I spent a year doing sessions with different writers and producers trying to figure out what my next move was as an artist, sonically. During that time period, I was dating Elliot Taylor, the love of my life, and so I was very in love and very inspired to write love songs. And then I met [songwriter and producer] Dave Bassett, and it was honestly just one of those sessions where [I expected it to be] another session with another stranger and didn’t have high expectations for it. And then we went in there and sort of effortlessly just started writing music and we found this sound that was kind of throwback to my childhood because I grew up listening to Carole King, Joni Mitchell and Fleetwood Mac. And so we stumbled upon this sound that just felt very natural and took me back to my roots. And so I did a lot more sessions with Dave [Bassett] and put together this project. And "Shame On You" is the first song on the project called "Angel With Tattoos" which is something [my boyfriend] Elliot calls me.
This is also your first project as an independent artist. Why was now the right time to make that switch?
I brought these songs and this project to Interscope, my record company, and they weren’t really on board with the vision I had. We weren’t really seeing eye-to-eye creatively and I felt so strongly about this music that I wanted to make that we decided to part ways. I got to take the music with me, so that was a great, amicable split. But you know, that kind of delayed things as far as putting music out … these songs were actually written quite a while ago.
I just kind of flow with the energy of the universe. and this just felt right — I was making music and in love and happy. A lot of things I’ve put out in the past before have been very dark and somber and I was depressed so that makes sense — now I’m happy and in love and I’m writing this really feel-good stuff.
Do you think you’ll stay in the folk-rock scene from here on out? Are hip-hop hooks a thing of your past?
I have a lot of fun doing hip-hop stuff and I’ll never stop doing it — I’ll never stop making rap hooks, I think it’s so much fun. But because I grew up with such a diverse musical background, I get bored if I’m in one genre for too long. And so it’s important for my soul to keep expanding and evolving … working in all the different genres that I have, I’ve learned so much as a songwriter. I really think I’ve grown. And now being able to apply what I’ve learned from those things to the sound that is my roots, I feel like it’s creating better work. Going out there and learning what I can and bringing it back.
We have to know — where does the name Skylar Grey come from?
People knew me as Holly Brook — they knew my story, they knew my story within the industry and I didn’t want to be judged on that. So I created a new name and I kept myself very mysterious for a while. I remember people had no idea what I looked like because I kept my face and my image a secret, I just had the name Skylar Grey and people were like, "Who is this Skylar Grey girl?" and finally they found out I was [the same girl as] Holly Brook. But for a while it was a total secret.
Grey was my favorite color at the time … I was living in Oregon in the woods and the sky was always grey.
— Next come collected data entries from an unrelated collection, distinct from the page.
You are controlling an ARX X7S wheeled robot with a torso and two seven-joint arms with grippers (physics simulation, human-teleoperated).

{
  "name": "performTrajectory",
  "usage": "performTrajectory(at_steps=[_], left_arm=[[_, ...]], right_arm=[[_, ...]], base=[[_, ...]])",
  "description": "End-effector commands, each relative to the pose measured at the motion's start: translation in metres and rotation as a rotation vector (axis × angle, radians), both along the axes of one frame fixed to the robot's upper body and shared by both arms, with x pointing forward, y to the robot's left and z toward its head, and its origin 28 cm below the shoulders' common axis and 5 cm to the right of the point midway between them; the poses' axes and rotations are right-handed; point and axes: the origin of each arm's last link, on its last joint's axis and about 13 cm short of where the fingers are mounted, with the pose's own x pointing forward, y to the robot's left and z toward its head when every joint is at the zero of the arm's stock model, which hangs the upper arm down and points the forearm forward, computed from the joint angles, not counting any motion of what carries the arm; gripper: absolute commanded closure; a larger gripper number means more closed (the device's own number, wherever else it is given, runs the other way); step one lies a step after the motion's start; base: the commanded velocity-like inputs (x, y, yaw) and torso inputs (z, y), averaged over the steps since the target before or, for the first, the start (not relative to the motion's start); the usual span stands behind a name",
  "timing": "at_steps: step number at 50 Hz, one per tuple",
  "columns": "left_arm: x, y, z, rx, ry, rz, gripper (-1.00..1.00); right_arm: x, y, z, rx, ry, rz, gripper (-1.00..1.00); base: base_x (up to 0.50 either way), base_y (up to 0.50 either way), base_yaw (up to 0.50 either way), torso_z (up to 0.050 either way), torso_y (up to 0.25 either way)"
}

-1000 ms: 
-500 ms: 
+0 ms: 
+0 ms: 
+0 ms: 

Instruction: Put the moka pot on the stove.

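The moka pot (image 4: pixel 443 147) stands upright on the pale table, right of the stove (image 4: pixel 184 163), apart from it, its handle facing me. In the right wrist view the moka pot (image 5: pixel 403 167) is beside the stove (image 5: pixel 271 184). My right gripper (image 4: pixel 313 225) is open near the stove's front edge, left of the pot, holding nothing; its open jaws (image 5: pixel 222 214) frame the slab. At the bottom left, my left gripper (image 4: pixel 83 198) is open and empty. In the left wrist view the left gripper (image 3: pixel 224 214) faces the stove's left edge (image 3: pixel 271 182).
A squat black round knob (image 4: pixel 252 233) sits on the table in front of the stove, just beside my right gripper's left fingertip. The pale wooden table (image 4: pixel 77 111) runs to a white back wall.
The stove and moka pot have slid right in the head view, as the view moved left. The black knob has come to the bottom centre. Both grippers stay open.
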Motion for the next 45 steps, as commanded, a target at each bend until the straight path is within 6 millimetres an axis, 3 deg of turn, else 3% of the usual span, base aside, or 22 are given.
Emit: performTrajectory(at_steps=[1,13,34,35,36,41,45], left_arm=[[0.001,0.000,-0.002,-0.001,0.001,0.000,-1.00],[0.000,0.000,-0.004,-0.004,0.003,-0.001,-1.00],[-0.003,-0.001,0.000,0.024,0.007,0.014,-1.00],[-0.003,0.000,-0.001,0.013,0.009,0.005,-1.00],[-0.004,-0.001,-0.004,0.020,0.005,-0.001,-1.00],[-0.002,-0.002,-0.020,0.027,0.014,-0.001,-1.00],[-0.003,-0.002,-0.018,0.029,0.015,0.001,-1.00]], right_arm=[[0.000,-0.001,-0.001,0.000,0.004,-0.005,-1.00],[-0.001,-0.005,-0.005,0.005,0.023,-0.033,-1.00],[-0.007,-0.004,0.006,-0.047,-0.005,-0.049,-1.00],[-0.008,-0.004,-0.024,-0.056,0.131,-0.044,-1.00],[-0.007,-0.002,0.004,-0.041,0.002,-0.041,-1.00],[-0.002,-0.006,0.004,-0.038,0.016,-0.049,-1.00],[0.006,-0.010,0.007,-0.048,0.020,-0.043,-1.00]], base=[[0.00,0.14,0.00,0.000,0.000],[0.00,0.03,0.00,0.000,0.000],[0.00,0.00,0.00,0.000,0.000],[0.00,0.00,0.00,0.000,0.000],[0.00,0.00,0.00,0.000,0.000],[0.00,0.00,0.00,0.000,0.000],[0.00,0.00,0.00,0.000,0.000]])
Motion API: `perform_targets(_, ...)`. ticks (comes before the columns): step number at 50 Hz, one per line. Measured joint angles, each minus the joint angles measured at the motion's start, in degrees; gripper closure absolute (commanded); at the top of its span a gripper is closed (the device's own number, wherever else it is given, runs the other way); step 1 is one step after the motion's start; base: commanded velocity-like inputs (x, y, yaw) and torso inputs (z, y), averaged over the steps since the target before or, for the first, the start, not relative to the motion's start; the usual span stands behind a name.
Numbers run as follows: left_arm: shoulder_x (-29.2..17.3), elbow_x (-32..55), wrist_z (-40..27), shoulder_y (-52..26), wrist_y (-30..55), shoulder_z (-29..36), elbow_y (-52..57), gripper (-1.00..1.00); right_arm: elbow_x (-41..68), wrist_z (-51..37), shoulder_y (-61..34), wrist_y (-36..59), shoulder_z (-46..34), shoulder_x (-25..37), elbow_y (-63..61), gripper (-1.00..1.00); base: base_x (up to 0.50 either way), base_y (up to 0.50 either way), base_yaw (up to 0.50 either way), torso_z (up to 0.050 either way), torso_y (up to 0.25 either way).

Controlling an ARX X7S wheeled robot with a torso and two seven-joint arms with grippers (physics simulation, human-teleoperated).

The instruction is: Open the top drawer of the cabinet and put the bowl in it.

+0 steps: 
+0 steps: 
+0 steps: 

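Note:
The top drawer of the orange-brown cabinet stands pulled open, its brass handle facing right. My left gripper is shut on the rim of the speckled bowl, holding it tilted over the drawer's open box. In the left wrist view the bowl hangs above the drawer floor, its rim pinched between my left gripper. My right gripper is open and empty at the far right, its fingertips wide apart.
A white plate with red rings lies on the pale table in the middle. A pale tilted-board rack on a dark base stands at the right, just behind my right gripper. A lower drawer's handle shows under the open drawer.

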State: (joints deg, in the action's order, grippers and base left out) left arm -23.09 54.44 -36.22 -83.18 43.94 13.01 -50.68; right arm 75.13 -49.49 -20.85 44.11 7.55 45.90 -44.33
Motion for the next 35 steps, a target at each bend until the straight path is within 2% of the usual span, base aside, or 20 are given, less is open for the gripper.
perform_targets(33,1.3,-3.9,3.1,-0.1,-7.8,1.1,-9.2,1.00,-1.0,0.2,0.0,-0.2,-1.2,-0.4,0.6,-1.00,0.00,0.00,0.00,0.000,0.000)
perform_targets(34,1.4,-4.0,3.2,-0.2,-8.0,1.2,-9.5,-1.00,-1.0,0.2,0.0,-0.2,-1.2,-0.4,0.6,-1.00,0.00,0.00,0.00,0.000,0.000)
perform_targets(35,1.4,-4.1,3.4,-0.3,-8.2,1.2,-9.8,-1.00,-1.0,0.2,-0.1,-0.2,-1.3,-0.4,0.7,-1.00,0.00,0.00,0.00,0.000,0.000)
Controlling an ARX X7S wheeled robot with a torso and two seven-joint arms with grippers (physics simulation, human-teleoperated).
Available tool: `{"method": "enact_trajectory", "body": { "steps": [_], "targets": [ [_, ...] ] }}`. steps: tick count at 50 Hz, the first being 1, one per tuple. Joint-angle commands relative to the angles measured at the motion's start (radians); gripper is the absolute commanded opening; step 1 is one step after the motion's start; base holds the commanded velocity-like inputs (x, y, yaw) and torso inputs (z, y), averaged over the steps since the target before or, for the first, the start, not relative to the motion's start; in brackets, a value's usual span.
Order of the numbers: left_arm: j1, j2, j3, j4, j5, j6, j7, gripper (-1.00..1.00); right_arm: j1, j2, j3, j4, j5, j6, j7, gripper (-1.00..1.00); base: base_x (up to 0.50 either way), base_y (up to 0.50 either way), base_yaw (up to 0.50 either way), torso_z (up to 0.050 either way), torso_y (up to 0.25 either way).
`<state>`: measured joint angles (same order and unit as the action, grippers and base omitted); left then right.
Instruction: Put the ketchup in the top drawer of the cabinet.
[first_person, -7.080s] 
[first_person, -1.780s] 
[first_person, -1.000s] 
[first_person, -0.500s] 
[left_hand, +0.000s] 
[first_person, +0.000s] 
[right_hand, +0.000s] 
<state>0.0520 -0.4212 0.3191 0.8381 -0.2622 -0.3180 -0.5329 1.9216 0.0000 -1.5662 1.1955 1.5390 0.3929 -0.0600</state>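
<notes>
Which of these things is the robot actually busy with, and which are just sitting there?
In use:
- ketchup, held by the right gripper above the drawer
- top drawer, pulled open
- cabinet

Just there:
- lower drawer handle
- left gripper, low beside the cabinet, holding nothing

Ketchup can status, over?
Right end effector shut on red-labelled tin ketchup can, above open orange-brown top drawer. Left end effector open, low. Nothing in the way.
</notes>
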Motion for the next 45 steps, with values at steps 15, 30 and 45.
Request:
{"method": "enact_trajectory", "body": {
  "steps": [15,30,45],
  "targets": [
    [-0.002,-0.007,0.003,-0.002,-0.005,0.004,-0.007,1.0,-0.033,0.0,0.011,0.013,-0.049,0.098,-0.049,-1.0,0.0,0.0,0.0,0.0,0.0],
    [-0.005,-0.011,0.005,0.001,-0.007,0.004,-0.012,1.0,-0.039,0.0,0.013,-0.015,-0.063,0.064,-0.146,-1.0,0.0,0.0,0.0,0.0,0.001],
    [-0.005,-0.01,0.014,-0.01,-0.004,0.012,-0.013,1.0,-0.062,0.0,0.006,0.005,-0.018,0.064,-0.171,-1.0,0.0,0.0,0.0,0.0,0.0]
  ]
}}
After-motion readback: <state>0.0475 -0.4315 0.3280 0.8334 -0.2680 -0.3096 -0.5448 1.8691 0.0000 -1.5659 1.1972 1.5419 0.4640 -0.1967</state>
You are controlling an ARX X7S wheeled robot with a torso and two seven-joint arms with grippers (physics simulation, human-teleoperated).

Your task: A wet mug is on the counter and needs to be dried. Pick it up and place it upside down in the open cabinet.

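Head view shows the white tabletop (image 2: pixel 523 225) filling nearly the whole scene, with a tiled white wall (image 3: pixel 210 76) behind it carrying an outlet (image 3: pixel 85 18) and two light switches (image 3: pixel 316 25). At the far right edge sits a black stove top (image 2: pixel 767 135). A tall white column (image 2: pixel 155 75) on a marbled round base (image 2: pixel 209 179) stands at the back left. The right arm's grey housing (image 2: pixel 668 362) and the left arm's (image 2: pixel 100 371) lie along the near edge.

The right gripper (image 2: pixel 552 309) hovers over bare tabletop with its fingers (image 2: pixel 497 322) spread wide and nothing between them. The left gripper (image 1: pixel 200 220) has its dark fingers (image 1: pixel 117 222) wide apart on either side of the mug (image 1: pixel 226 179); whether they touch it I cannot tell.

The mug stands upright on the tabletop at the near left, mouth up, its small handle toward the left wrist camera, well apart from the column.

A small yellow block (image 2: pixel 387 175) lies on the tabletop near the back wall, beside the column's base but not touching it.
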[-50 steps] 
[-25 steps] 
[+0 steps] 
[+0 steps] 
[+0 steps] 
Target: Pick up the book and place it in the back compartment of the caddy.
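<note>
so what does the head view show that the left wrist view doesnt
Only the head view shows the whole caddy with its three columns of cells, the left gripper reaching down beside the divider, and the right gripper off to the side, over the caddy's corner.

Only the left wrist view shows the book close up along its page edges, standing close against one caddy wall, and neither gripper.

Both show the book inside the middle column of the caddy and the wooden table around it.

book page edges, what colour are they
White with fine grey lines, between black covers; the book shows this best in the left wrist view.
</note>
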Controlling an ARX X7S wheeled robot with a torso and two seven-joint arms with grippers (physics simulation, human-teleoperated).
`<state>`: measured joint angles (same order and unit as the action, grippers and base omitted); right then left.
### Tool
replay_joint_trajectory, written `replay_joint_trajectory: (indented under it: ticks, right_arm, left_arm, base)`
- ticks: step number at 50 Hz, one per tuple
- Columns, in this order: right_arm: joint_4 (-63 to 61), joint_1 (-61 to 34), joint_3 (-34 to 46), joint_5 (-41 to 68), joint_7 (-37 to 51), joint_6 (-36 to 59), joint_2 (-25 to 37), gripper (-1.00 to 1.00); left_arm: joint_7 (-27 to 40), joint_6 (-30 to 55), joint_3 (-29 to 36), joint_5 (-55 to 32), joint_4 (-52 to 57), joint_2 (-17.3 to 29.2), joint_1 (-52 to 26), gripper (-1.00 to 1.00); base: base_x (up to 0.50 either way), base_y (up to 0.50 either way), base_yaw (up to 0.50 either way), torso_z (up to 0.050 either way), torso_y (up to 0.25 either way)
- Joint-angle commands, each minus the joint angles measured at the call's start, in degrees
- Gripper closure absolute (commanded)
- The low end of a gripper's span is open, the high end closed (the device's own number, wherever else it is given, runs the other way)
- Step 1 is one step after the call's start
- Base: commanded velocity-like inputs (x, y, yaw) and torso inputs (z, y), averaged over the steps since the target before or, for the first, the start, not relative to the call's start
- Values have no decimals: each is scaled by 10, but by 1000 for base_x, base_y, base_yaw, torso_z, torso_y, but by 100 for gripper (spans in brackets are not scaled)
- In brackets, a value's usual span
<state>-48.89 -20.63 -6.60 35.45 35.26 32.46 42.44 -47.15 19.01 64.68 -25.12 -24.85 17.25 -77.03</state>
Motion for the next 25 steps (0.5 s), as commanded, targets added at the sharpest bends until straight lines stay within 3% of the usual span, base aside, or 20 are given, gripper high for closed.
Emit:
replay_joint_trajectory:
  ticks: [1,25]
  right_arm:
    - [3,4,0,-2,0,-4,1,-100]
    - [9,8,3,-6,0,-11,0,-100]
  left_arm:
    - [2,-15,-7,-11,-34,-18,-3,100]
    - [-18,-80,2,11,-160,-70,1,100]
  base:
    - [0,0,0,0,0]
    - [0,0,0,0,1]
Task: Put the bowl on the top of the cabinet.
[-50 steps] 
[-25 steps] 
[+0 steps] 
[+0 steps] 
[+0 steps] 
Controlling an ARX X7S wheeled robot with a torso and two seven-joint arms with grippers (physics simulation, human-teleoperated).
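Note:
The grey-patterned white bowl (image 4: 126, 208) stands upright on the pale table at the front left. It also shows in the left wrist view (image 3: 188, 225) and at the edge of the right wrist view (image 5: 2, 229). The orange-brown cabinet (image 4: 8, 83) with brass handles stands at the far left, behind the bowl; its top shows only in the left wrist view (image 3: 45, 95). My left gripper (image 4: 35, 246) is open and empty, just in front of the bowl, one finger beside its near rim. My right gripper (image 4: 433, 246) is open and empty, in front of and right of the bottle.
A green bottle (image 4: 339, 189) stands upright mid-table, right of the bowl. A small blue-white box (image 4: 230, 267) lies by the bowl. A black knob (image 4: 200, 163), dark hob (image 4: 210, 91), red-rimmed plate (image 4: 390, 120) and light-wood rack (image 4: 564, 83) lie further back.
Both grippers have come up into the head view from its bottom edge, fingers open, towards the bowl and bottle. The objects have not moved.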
It was rainy and stormy and I loved that — thats just so energizing to me. It’s like being out in the woods and it storms can really make you feel insignificant in the world, which makes me recognize that nothing I’m doing really is that important — it’s such a huge universe. I also feel like grey represented the unknowns — that was a time in my life where I didn’t really know what was going to happen — I lost my record deal, I had a bad breakup, my management left me, my lawyer left me — I was like, "I have no idea what the hell is going to happen!" I just dove into the unknown and embraced it instead of being afraid of it and I was just in this cabin in the woods like, "I’m just going to embrace this moment," and it led me to the greatest moment.